Origin of the Commemoration
The collective feast traces its origin to October 4, 1439, when St. John, Archbishop of Novgorod (1165–1186), appeared to the presiding hierarch St. Euthymius II and ordered him to serve a special panikhida in memory of those buried at the Cathedral of Holy Wisdom. This apparition gave rise to the regular liturgical commemoration of all the hierarchs interred in the Sophia Cathedral.
It was in the same year, 1439, that Euthymius II discovered the relics of Archbishop Ilya (St. John). Euthymius also canonized predecessors and commissioned the hagiographer Pachomius the Serb to compose lives of the saints, work that helped fix the memory of the Novgorod hierarchs in the Church's commemoration.
The Cathedral of Holy Wisdom
The first wooden Cathedral of Holy Wisdom was built by St. Joachim of Korsun on a former pagan burial ground. The present stone cathedral was built between 1045 and 1050 by Vladimir of Novgorod and Bishop Luka Zhidiata, replacing the earlier wooden church, and was consecrated by Bishop Luka Zhidiata in 1050 or 1052.
The cathedral, rising some 38 meters, served as the city's major necropolis, housing 47 burials, among them Prince Vladimir (1052) and 32 bishops, archbishops, and metropolitans. The synaxis gathers these interred prelates into a single commemoration.
Hierarchs Commemorated
St. Joachim of Korsun (Korsunyanin) was the first bishop of Novgorod the Great, ruling approximately 989–1030. A native of the Byzantine town of Cherson (Korsun) in the Crimea, he arrived in Kievan Rus around the time of the Christianization of 988. At Novgorod he cast the pagan idol of Perun into the Volkhov River and established the Peryn Monastery on that spot, built the first wooden Cathedral of Holy Wisdom, and constructed the Church of Joachim and Anne nearby. He died in 1030 and was first buried in the Church of Joachim and Anne; his remains were transferred to the present Cathedral of Holy Wisdom in 1598. The Russian Orthodox Church keeps his feast on February 10 and June 19.

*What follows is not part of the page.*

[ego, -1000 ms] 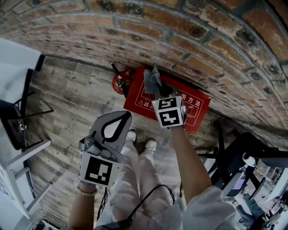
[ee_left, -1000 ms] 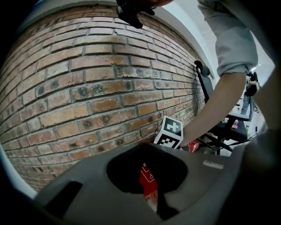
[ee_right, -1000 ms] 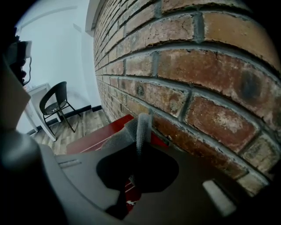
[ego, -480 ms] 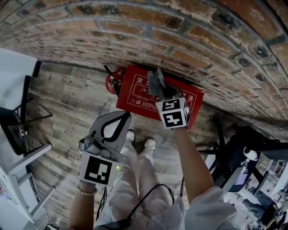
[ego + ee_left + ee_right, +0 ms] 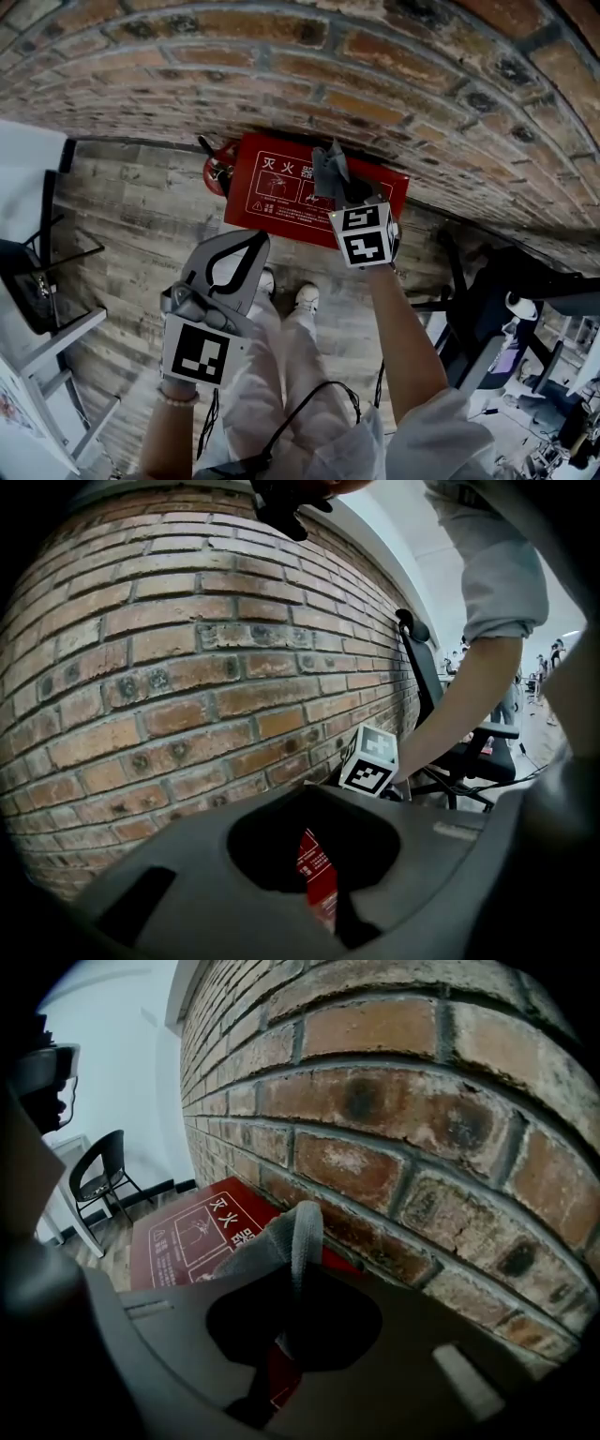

St. John, known as Ilya before 1185, was the son of a priest and was appointed bishop of Novgorod by Metropolitan Ioann of Kiev in 1165, becoming the first to hold the archiepiscopal title after the office was elevated that same year. During the Suzdalian siege of Novgorod in 1169 he is said to have brought the Icon of Our Lady of the Sign to the Cathedral of Holy Wisdom, and medieval accounts credit the Mother of God with saving the city. In 1185 he entered the Great Schema, taking the name Ioann (John). He died on September 7, 1186, and was buried in the cathedral's west gallery. He was canonized at the Moscow Council of 1547.
St. Euthymius II (baptismal name Ivan/Ioann), born to the priest Fedor and his wife Anna, became a monk at the Listitsa Hill Monastery and then at the Vyazhishchsky Monastery northwest of Novgorod. Elected Archbishop of Novgorod in 1429, he was consecrated in 1434, ordained in Smolensk by the Metropolitan of Lithuania. A prolific patron of architecture and culture, he built or rebuilt more than a dozen churches, including the Church of the Twelve Apostles and the Palace of Facets (completed 1433). He died on March 11, 1458, was buried at the Vyazhishchsky Monastery, and was formally canonized by the Moscow Council of 1549; his remains were found incorrupt and now rest in a glass sarcophagus.
Among the other prelates interred at the Sophia Cathedral are Bishop Luka Zhidiata, the first bishop after Joachim, who consecrated the stone cathedral and died in 1060, and Bishop Nikita, venerated as a saint, whose relics are displayed in a glass sarcophagus for veneration on certain feast days. Archbishop Nifont (Niphon) governed Novgorod from 1130 to 1156, undertaking extensive building projects including the Church of the Assumption in the Marketplace and serving as patron of the Church of the Transfiguration in the Mirozhsky Monastery in Pskov; in his first year he appointed Anthony of Rome as hegumen of the Antoniev Monastery.
Relics & Shrines
The hierarchs of Novgorod rest in the Cathedral of Holy Wisdom (Sophia), the city's principal necropolis, which holds the burials of 32 bishops, archbishops, and metropolitans. The relics of Bishop Nikita are preserved in a glass sarcophagus and displayed for veneration on appointed feast days.
The relics of St. Joachim of Korsun were transferred into the cathedral in 1598. The incorrupt remains of St. Euthymius II rest in a glass sarcophagus at the Church of St. Evfimy at the Vyazhishchsky Monastery. The relics of St. John were desecrated during Soviet anti-religious campaigns on April 3, 1919.